— DIRECTIONS —
Restate each line below word for word, skipping every picture.

— DATASET RECORDS —
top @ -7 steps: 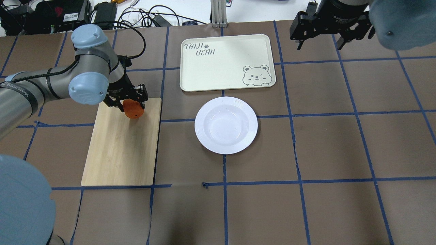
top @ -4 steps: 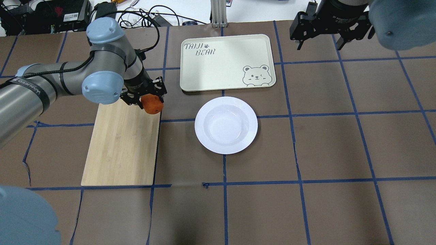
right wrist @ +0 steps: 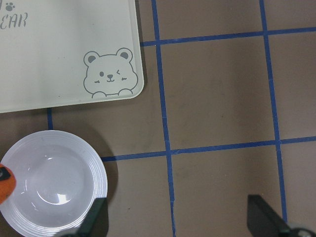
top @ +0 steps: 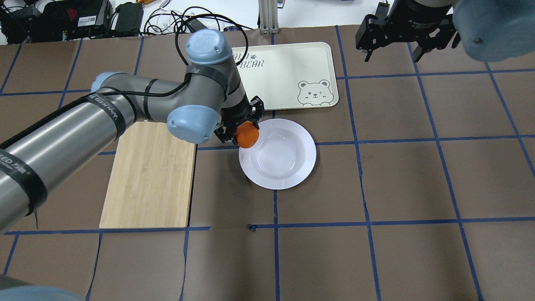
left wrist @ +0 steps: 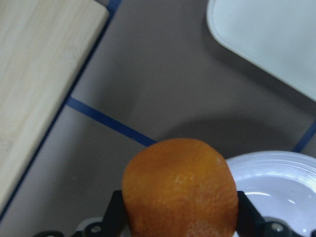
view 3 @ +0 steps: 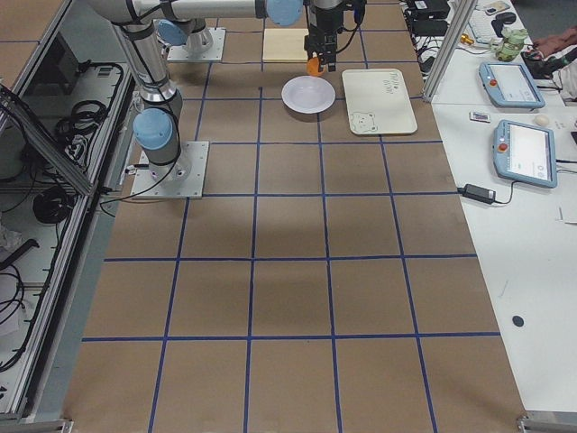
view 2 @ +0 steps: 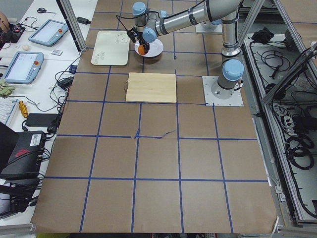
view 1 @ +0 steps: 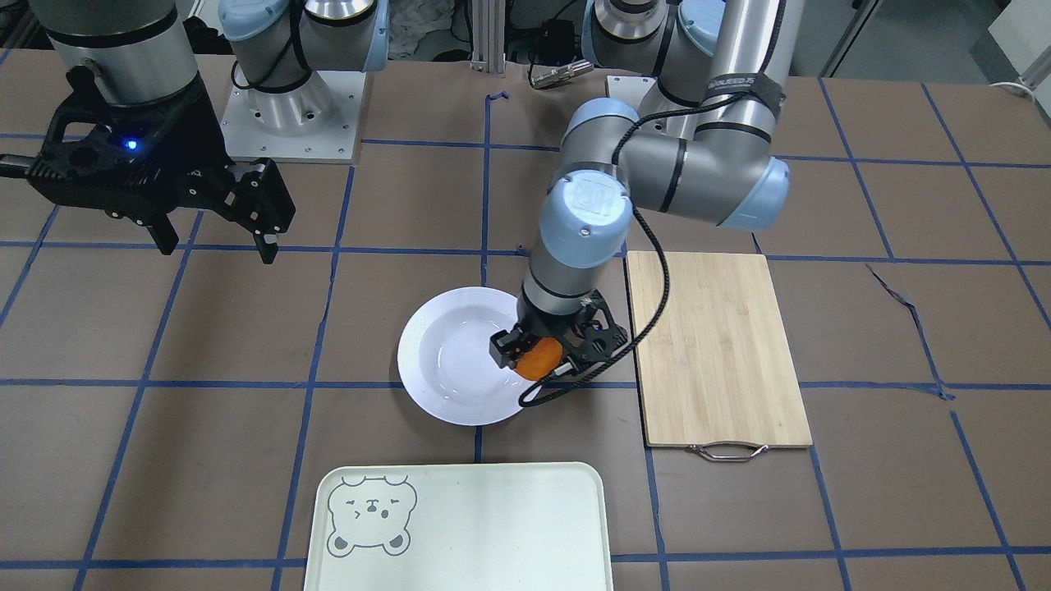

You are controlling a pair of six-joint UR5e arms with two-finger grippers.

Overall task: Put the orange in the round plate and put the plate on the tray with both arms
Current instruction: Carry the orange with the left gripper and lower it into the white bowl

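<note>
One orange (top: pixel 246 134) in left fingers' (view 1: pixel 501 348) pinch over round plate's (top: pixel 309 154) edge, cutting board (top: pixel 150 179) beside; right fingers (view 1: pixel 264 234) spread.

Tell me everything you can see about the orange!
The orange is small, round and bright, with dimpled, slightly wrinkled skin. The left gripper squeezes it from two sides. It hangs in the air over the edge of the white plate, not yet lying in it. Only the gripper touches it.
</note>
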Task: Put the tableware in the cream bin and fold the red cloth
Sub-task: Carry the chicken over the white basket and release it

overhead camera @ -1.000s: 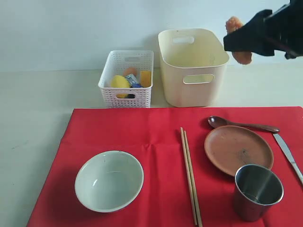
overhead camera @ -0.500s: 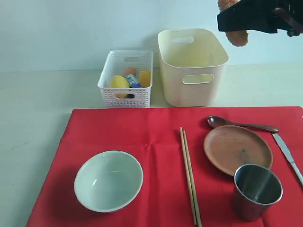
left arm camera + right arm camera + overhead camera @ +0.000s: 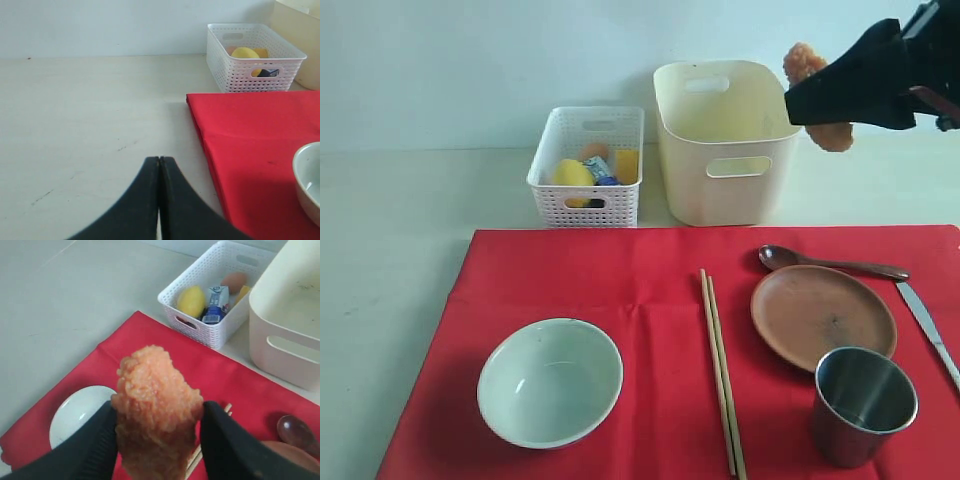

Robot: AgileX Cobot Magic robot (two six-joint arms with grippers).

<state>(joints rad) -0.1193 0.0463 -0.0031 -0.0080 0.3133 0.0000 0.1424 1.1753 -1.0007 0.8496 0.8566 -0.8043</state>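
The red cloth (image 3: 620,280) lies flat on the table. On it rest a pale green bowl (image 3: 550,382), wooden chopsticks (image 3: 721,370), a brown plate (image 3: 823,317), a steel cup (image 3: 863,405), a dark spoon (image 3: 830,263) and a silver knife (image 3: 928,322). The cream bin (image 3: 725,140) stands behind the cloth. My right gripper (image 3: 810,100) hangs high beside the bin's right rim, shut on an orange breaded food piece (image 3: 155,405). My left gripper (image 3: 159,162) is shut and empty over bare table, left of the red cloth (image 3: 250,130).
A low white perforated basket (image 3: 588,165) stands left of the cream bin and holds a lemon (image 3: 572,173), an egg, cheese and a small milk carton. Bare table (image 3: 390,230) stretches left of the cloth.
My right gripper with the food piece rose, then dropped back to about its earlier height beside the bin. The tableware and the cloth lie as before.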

— ANSWER BOX —
top @ -7 steps: 
top @ -4 steps: 
right wrist @ +0 steps: 
top @ +0 steps: 
left wrist @ +0 steps: 
view 3 @ +0 steps: 
view 2 @ +0 steps: 
view 1 @ +0 steps: 

You are controlling a pair of six-joint UR5e arms with two-finger grippers.

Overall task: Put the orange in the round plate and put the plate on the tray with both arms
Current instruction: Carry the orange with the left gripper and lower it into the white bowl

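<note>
One orange (top: pixel 246 134) in left fingers' (view 1: pixel 501 348) pinch over round plate's (top: pixel 309 154) edge, cutting board (top: pixel 150 179) beside; right fingers (view 1: pixel 264 234) spread.

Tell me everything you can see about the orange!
The orange is small, round and bright, with dimpled, slightly wrinkled skin. The left gripper squeezes it from two sides. It hangs in the air over the edge of the white plate, not yet lying in it. Only the gripper touches it.
</note>
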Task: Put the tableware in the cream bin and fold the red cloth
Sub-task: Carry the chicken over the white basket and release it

overhead camera @ -1.000s: 
overhead camera @ -0.500s: 
left arm camera + right arm camera + overhead camera @ +0.000s: 

Robot: AgileX Cobot Magic robot (two six-joint arms with grippers).

<state>(joints rad) -0.1193 0.0463 -0.0031 -0.0080 0.3133 0.0000 0.1424 1.1753 -1.0007 0.8496 0.8566 -0.8043</state>
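The red cloth (image 3: 620,280) lies flat on the table. On it rest a pale green bowl (image 3: 550,382), wooden chopsticks (image 3: 721,370), a brown plate (image 3: 823,317), a steel cup (image 3: 863,405), a dark spoon (image 3: 830,263) and a silver knife (image 3: 928,322). The cream bin (image 3: 725,140) stands behind the cloth. My right gripper (image 3: 810,100) hangs high beside the bin's right rim, shut on an orange breaded food piece (image 3: 155,405). My left gripper (image 3: 159,162) is shut and empty over bare table, left of the red cloth (image 3: 250,130).
A low white perforated basket (image 3: 588,165) stands left of the cream bin and holds a lemon (image 3: 572,173), an egg, cheese and a small milk carton. Bare table (image 3: 390,230) stretches left of the cloth.
My right gripper with the food piece rose, then dropped back to about its earlier height beside the bin. The tableware and the cloth lie as before.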

Now the exercise is complete.